Merge Sort¶
Question¶
Given an array of integers nums, sort the array in non-decreasing order using the Merge Sort algorithm and return the sorted array.
Solution¶
Pattern¶
Divide and Conquer
How to Identify¶
- The problem specifically requests Merge Sort.
- You need a stable sort (it preserves the relative order of equal elements).
- You need a guaranteed Time Complexity of O(n log n) even in the worst case.
- The data is too large to fit in memory (External Sorting).
Description¶
Merge Sort is a recursive algorithm that continuously splits the array into two halves until each subarray contains only one element (which is inherently sorted). Then, it merges those sorted subarrays back together in a way that keeps the combined result sorted.
The Intuition¶
Think of a large group of people who need to be sorted by height. Instead of trying to sort everyone at once, you split the group into two smaller groups. You keep splitting them until you have individuals. Then, you take two individuals, compare them, and form a sorted pair.

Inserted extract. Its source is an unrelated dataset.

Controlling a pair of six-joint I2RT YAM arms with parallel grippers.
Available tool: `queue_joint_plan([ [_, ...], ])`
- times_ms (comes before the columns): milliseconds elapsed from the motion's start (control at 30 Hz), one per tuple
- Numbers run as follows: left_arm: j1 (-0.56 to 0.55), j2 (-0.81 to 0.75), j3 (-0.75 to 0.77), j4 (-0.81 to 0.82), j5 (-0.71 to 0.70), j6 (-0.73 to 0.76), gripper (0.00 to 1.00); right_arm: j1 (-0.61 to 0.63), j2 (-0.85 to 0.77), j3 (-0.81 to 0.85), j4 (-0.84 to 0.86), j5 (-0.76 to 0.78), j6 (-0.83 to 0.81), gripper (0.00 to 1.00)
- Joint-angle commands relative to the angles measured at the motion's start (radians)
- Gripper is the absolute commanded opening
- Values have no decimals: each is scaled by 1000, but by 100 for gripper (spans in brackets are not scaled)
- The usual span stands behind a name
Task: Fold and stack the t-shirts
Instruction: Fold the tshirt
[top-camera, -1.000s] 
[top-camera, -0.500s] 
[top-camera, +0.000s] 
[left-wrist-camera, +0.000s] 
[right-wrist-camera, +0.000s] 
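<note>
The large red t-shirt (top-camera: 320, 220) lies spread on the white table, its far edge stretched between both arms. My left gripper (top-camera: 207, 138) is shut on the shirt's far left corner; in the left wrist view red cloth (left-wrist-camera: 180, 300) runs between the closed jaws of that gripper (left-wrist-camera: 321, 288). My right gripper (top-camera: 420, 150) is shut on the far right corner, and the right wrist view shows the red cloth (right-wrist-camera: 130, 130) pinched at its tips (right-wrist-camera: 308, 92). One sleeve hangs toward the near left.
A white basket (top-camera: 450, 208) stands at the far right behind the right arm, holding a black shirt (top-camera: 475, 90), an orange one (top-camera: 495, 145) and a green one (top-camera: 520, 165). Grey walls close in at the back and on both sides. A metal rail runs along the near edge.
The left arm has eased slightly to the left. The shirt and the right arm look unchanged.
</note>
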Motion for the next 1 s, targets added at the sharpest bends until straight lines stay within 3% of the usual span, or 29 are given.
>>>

You then take two sorted pairs and "zip" them together into a sorted group of four. You repeat this zipping process until the whole group is back together and sorted.
Complexity¶
| Label | Worst | Average |
|---|---|---|
| Time Complexity | O(n log n) | O(n log n) |
| Space Complexity | O(n) | O(n) |
The O(n) space complexity comes from the temporary array used during the merging process.*
Code¶
class Solution {
public int[] mergeSort(int[] nums) {
// Perimeter Defense
if (nums == null || nums.length <= 1) return nums;
sort(nums, 0, nums.length);
return nums;
}
private void sort(int[] arr, int start, int end) {
// Base case: a range of 1 element is already sorted
if ((end - start) <= 1) return;
int mid = start + (end - start) / 2;
// Recursively split the array
sort(arr, start, mid);
sort(arr, mid, end);
// Merge the two sorted halves
merge(arr, start, mid, end);
}
private void merge(int[] arr, int start, int mid, int end) {
int[] temp = new int[end - start];
int i = start; // Pointer for left half
int j = mid; // Pointer for right half
int k = 0; // Pointer for temp array
// Compare and pick the smaller element
while (i < mid && j < end) {
// Use <= instead of < to maintain Stability
if (arr[i] <= arr[j]) {
temp[k++] = arr[i++];
} else {
temp[k++] = arr[j++];
}
}
// Clean up remaining elements in left half
while (i < mid) {
temp[k++] = arr[i++];
}
// Clean up remaining elements in right half
while (j < end) {
temp[k++] = arr[j++];
}
// Copy the sorted temp array back into the original array
for (k = 0; k < temp.length; k++) {
arr[start + k] = temp[k];
}
}
}
Concepts to Think About¶
- Stability: Merge Sort is inherently stable. In the
mergestep, if you find two equal elements, you should always pick the one from the "left" subarray first (arr[i] <= arr[j]). Why is stability important in real-world applications (like sorting a list of transactions by date, then by amount)? - Linked Lists: Merge Sort is the preferred sorting algorithm for Linked Lists. Unlike arrays, linked lists don't have random access, but they make merging very efficient because you only need to change pointers. Can you think of how the space complexity might change to O(log n) when sorting a linked list?
- Space Trade-off: While Merge Sort has a better Worst-Case time complexity than Quick Sort O(n Log(n)) vs O(n^2), it requires O(n) extra space. In embedded systems with very low memory, would you still choose Merge Sort?
- Inversion Count: There is a famous problem called "Count Inversions" (finding how many pairs in an array are out of order). This problem is solved by slightly modifying the
mergestep of Merge Sort. How could the merge step tell you how many elements were "jumped over"? - Hybrid Approaches (Timsort): Real-world libraries (like
Arrays.sort()in Java for objects) actually use Timsort, which is a hybrid of Merge Sort and Insertion Sort. Why would combining these two be faster than using just Merge Sort?